Valuation score: 5.6

  • BJs Restaurants, Inc. profits are really small compared to market valuation, market valuation doesn't rely on current earnings. It happens to be substantially worse when measured against competitors.
  • Price-to-Tangible-Book-Value is a fairly complex metric. Run again in analytical mode if you're interested in a technical explanation. It remains in good shape compared to peers.
  • In the past twelve months, the company generated excellent free funds in relation to the stock price, which stands top-notch against similar companies.
  • The company usually generates more than enough genuine funds to cover up for its business needs. Surplus cash may be used to repay loans, to eventually buy new businesses, or to reward investors. Considering the financial position and stock price, at the current price the share might be interesting. It's still top tier when measured against industry firms.
  • In the past twelve months, the company has slightly enlarged the pool of investors by issuing new shares. The pie of earnings will now be split among a little more stockholders. It came up lacking compared to peer ventures.
  • The company has more cash than debt. It might be poised to increase stockholder payments, or to fund new business projects. It looks top-notch against similar enterprises.
  • Considering the past twelve months, traditional Price-to-Earnings relation is huge, as profits were extremely low in relative terms. It ranks substantially worse when measured against peer companies.
  • Comparing the current stock price with the past twelve-months revenues gives a not far from one-to-one relationship. This is an important metric to check its evolution through time, and to compare to industry peers. It looks in good shape compared to rival firms.
  • The relation between the stock price and accounting book value is high, which may be good or bad depending on context. Run again in analytic mode if you want to dig deeper. The company remains somewhat better than peer firms.
  • In the past twelve months, the operating business lost a little money. It happens to be below average when measured against industry peers.
  • In an alternate metric of bang for the buck, the company has usually shown a mediocre earnings power ability when measured against the current stock price and financial position.
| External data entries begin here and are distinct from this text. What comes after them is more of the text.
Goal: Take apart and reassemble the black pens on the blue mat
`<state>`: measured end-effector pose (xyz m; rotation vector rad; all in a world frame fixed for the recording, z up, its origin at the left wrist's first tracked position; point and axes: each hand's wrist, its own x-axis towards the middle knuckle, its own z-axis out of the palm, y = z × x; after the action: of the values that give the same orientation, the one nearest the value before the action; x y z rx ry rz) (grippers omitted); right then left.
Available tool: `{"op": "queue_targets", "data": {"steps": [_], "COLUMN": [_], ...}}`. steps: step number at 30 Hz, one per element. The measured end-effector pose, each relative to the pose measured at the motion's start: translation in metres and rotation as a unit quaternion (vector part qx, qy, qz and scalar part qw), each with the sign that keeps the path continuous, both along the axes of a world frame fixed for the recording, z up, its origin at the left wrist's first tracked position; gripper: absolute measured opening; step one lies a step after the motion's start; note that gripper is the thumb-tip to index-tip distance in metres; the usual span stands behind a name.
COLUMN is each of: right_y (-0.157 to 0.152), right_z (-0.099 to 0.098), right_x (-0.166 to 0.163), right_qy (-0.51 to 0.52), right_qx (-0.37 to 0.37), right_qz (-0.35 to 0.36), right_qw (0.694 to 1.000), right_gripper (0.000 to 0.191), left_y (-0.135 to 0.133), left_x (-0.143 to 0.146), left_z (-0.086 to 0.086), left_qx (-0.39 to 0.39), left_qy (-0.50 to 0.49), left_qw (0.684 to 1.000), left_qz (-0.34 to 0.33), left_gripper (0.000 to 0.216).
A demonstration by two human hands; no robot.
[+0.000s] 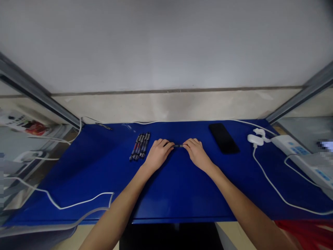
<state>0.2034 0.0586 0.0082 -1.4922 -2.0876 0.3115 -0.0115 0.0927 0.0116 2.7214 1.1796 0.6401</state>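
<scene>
A dark pen lies level between my two hands, just above or on the blue tabletop; which, I cannot tell. My left hand pinches its left end between thumb and fingers. At the other end, the fingertips of my right hand are closed on it. Only the middle of the pen shows, the ends being covered by my fingers. Left of my left hand, several pens with dark and reddish barrels lie side by side in a row.
A black phone lies to the right. Beyond it are a white charger with its cable and a white power strip. Another pen lies at the back left. A white cable crosses the front left of the blue table.
</scene>
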Motion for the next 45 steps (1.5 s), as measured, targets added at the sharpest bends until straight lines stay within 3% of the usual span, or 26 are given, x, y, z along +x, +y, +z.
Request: {"op": "queue_targets", "data": {"steps": [5, 10, 16, 19, 23, 29, 32, 38, 41, 45], "right_y": [0.0, -0.003, -0.006, -0.006, -0.008, -0.01, -0.008, -0.007, -0.008, -0.008], "right_z": [0.002, 0.006, 0.021, 0.022, 0.019, 0.018, 0.018, 0.016, 0.016, 0.016], "right_x": [0.005, 0.005, 0.01, 0.01, 0.005, -0.002, -0.001, -0.001, -0.002, -0.004], "right_qy": [0.046, 0.066, 0.183, 0.145, 0.075, 0.026, 0.054, 0.16, 0.187, 0.21], "right_qx": [-0.053, -0.104, -0.275, -0.237, -0.09, 0.033, 0.034, -0.07, -0.054, -0.089], "right_qz": [0.061, 0.062, 0.114, 0.121, 0.104, 0.111, 0.101, 0.037, 0.024, 0.033], "right_qw": [0.996, 0.99, 0.937, 0.953, 0.988, 0.993, 0.993, 0.984, 0.981, 0.973], "right_gripper": [0.026, 0.027, 0.038, 0.034, 0.033, 0.028, 0.024, 0.023, 0.01, 0.014], "left_y": [0.0, 0.001, -0.003, -0.007, -0.009, -0.009, -0.009, -0.01, -0.011, -0.013], "left_x": [0.0, -0.002, 0.0, 0.003, 0.003, 0.002, 0.003, 0.006, 0.008, 0.009], "left_z": [-0.001, 0.003, 0.01, 0.015, 0.019, 0.017, 0.015, 0.012, 0.011, 0.01], "left_qx": [0.02, 0.049, 0.085, 0.096, 0.1, 0.072, 0.062, 0.063, 0.049, 0.033], "left_qy": [0.006, 0.037, 0.059, 0.074, 0.076, 0.059, 0.053, 0.063, 0.062, 0.063], "left_qw": [1.0, 0.998, 0.994, 0.992, 0.992, 0.996, 0.997, 0.996, 0.997, 0.997], "left_qz": [0.005, -0.02, -0.04, -0.047, -0.03, -0.01, 0.005, 0.018, 0.021, 0.017], "left_gripper": [0.032, 0.031, 0.027, 0.026, 0.026, 0.031, 0.031, 0.03, 0.03, 0.031]}}
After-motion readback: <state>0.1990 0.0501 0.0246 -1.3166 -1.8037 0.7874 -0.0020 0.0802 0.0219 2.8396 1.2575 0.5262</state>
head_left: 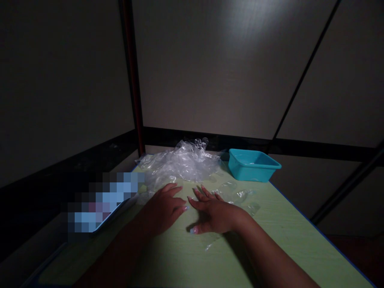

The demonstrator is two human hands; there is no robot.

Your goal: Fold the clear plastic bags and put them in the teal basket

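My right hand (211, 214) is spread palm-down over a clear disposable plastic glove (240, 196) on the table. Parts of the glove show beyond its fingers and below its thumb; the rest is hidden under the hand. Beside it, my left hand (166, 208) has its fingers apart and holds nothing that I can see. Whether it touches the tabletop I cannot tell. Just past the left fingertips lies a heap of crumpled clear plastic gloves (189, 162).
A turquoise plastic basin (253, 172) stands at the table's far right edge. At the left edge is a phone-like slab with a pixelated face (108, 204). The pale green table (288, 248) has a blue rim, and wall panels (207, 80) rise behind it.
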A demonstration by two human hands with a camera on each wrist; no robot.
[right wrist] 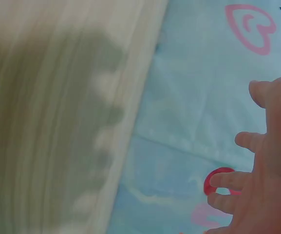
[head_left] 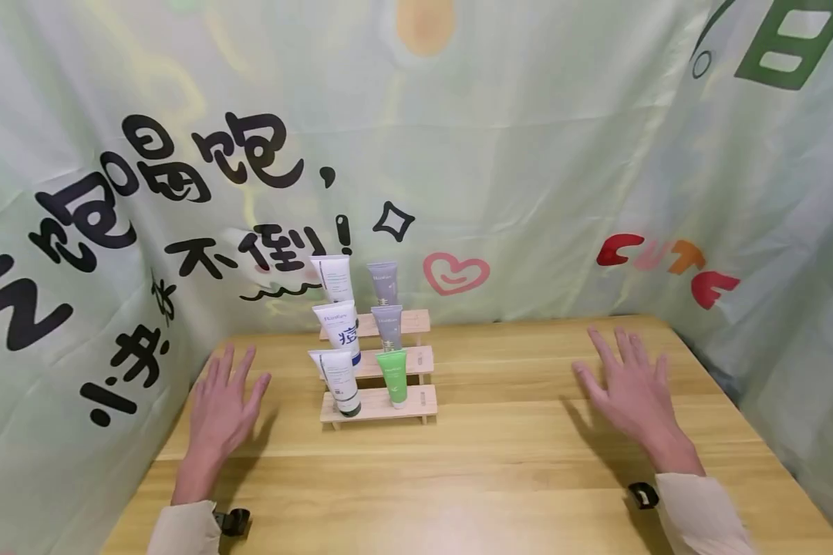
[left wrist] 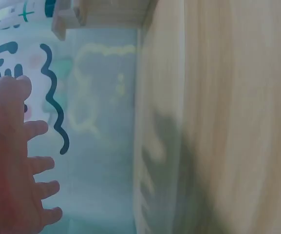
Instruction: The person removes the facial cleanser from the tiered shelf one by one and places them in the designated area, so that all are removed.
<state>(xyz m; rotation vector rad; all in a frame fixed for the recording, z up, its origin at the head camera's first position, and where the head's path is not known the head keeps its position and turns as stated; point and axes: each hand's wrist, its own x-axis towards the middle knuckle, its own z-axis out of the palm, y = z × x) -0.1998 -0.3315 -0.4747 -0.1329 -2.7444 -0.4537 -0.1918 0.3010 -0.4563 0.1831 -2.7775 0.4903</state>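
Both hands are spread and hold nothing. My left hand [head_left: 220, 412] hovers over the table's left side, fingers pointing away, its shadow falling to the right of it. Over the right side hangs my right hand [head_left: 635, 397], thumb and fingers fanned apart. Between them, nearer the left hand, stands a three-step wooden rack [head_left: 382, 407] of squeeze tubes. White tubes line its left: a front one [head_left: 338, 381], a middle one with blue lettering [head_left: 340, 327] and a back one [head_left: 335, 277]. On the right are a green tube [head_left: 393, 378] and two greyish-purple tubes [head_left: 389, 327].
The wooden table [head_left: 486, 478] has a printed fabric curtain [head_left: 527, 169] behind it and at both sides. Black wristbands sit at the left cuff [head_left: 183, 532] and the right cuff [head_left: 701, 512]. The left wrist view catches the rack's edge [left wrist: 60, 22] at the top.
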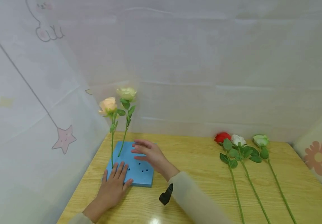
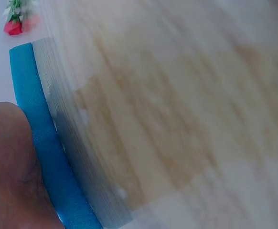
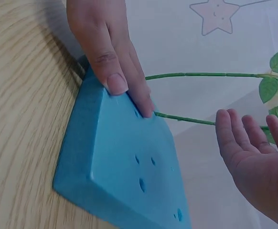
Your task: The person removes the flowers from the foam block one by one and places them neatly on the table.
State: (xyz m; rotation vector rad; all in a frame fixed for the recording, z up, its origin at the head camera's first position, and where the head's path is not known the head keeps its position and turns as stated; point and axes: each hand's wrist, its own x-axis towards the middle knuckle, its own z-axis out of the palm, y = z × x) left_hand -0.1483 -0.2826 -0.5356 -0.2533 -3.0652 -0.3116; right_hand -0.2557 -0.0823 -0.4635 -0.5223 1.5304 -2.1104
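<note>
A blue foam block with several small holes lies on the table. Two artificial roses stand in it, a peach rose at the left and a pale yellow rose behind it, leaning right. My left hand rests flat on the block's near left part, fingers spread, close to the peach rose's stem. Above the block's right side my right hand hovers with relaxed fingers and holds nothing. In the right wrist view, the right hand shows beside the green stems.
Right of the block, a red rose, a white rose and a pale green rose lie on the wooden table, stems toward the near edge. Printed white sheets enclose the table at the back and sides.
</note>
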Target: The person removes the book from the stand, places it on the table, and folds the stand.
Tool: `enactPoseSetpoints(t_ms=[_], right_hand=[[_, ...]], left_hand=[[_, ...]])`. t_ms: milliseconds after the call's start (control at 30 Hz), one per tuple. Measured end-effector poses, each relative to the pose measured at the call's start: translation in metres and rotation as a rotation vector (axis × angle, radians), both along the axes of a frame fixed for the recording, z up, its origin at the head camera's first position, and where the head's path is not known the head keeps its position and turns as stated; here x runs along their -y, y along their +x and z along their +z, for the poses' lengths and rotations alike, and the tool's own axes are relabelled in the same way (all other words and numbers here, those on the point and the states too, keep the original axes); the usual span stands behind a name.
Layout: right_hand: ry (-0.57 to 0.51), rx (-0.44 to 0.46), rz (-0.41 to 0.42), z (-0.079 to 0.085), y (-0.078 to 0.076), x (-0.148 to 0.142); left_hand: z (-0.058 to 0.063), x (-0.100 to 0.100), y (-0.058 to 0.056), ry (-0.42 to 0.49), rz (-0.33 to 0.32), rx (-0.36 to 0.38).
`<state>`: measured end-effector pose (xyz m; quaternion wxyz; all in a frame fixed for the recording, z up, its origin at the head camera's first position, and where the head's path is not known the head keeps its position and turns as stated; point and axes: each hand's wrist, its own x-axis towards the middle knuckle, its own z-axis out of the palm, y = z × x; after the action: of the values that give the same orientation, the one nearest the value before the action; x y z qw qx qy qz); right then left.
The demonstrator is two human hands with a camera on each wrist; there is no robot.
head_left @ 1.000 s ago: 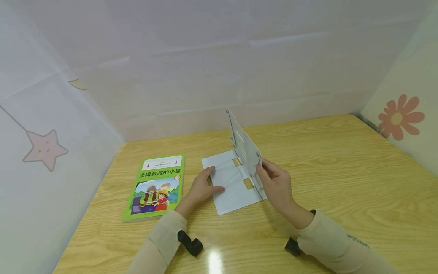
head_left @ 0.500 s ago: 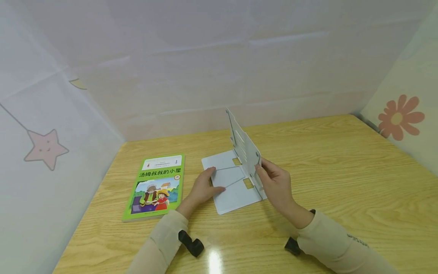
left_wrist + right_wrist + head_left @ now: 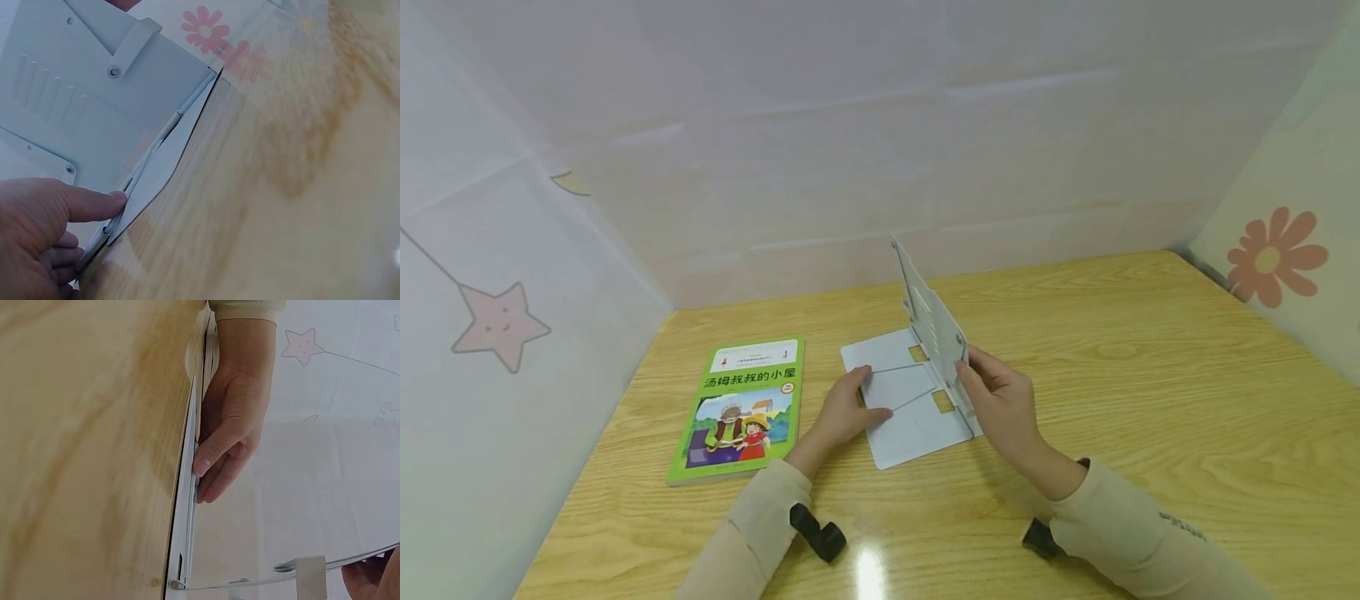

It's still lacking compared to peer companies.

Total score: 4.2


BJRI logos

Company at a glance: BJs Restaurants, Inc. (BJRI)

Sector, industry: Consumer Cyclical, Restaurants

Market Cap: 0.67 billions

Revenues TTM: 1.28 billions

BJ's Restaurants, Inc. owns and operates casual dining restaurants in the United States. The company's restaurants offer pizzas, craft and other beers, appetizers, entrées, pastas, sandwiches, specialty salads, and desserts. As of April 19, 2022, it operated 213 restaurants in 29 states. The company was founded in 1978 and is based in Huntington Beach, California.

Awarener score: 5.7

Conclusion

The higher the Awarener score, the more bang you get for the buck. It measures how much genuine funds the company generates for the stock price paid (Average), the business stability (Lacking) and growth (Modest), and the company's inclination to return cash to the stockholders (Modest).